Our original goal was to streamline configuration. So far, we would still require users to go into each Tomcat step they add to a process and reference the new properties we added. Instead, we’ll update the both the plugin definition and the upgrade rules to put default values in anywhere blank.

So if we look at the “Start Application” step, we would find it like this:

 <step-type name="Start Application">
    <description>Start an already deployed web application on Tomcat.</description>
    <properties>
      <property name="tomcatManagerUrl" required="true">
        <property-ui type="textBox" label="Tomcat Manager URL" description="The URL of the Tomcat Manager interface."/>
      </property>
      <property name="tomcatUsername" required="true">
        <property-ui type="textBox" label="Tomcat Manager User Name" description="The user name to use to login to the Tomcat Manager interface."/>
      </property>
      <property name="tomcatPassword" required="true">
        <property-ui type="secureBox" label="Tomcat Manager Password" description="The password to use to login to the Tomcat Manager interface."/>
      </property>
      <property name="tomcatContext" required="true">
        <property-ui type="textBox" label="Context Name" description="The context that is being deployed."/>
      </property>
    </properties>
    ......

And upgrade it with default values by inserting a “default” attribute. I’m using the ${p?…} syntax here. The question mark instructs UCD to return an empty string as the property result if the property is not set. Without the question mark, the literal value of ${p:…} is returned if the property doesn’t exist.

 <step-type name="Start Application">
    <description>Start an already deployed web application on Tomcat.</description>
    <properties>
      <property name="tomcatManagerUrl" required="true">
        <property-ui type="textBox" default="${p?:resource/manager.url} label="Tomcat Manager URL" description="The URL of the Tomcat Manager interface."/>
      </property>
      <property name="tomcatUsername" required="true">
        <property-ui type="textBox" default="${p?:resource/manager.username} label="Tomcat Manager User Name" description="The user name to use to login to the Tomcat Manager interface."/>
      </property>
      <property name="tomcatPassword" required="true">
        <property-ui type="secureBox" default="${p?:resource/manager.password} label="Tomcat Manager Password" description="The password to use to login to the Tomcat Manager interface."/>
      </property>
      <property name="tomcatContext" required="true">
        <property-ui type="textBox" label="Context Name" description="The context that is being deployed."/>
      </property>
    </properties>
    ....

The result is that someone using this step only has to supply the application name or context to use it. The rest of the settings are already there and looked up automatically. However, they can override the values if they want to. If you want to discourage overriding discovered configuration, flag the discovered properties as “hidden” to bury them under the “show hidden properties” checkbox.

2014-04-16_1516

Uses for Discovery

Discovery can be used in a number of ways. Both my Apache Tomcat example and the IBM WebSphere examples find installations of applications servers and create resources accordingly.

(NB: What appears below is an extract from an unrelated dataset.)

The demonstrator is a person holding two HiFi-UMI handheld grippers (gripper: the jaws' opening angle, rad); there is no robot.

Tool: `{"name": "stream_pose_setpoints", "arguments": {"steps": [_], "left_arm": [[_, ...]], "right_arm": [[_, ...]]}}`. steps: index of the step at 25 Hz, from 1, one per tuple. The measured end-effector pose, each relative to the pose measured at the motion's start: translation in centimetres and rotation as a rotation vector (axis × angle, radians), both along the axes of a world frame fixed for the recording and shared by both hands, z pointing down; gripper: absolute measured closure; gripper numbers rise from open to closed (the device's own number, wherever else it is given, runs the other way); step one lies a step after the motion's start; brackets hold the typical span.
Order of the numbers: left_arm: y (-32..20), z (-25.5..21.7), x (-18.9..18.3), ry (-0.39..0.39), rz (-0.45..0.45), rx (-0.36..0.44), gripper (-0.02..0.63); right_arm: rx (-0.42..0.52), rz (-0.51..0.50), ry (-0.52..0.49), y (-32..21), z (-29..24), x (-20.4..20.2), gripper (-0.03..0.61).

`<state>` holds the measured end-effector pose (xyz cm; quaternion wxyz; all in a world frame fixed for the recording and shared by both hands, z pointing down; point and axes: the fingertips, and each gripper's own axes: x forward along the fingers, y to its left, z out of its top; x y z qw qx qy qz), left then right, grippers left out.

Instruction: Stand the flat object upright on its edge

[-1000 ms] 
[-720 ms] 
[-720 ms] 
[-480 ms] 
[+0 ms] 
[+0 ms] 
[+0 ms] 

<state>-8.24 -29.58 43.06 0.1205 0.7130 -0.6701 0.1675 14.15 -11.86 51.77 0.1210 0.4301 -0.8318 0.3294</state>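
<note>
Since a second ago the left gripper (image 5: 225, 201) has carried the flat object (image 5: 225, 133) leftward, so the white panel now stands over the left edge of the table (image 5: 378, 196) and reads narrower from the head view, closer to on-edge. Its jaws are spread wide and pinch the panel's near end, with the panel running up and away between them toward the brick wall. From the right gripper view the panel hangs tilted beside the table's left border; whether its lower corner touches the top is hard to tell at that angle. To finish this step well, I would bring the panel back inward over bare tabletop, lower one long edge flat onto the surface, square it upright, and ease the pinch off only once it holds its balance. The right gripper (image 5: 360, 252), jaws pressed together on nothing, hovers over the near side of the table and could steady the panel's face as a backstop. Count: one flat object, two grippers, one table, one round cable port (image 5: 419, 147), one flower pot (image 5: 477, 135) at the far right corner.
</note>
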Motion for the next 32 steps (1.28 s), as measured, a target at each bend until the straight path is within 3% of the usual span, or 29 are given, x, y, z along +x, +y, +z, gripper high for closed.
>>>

It could also be used to check common installation paths for a testing tool. If found, record the installation path and tag the Agent as useful for running tests from.

Another option would be to check the server to determine its hostname and use that to query an in-house CMDB to configure the agent with.

Special thanks to the UrbanCode team in the Cleveland lab, especially Kensie Sturdevant, for answering all my  questions about these capabilities.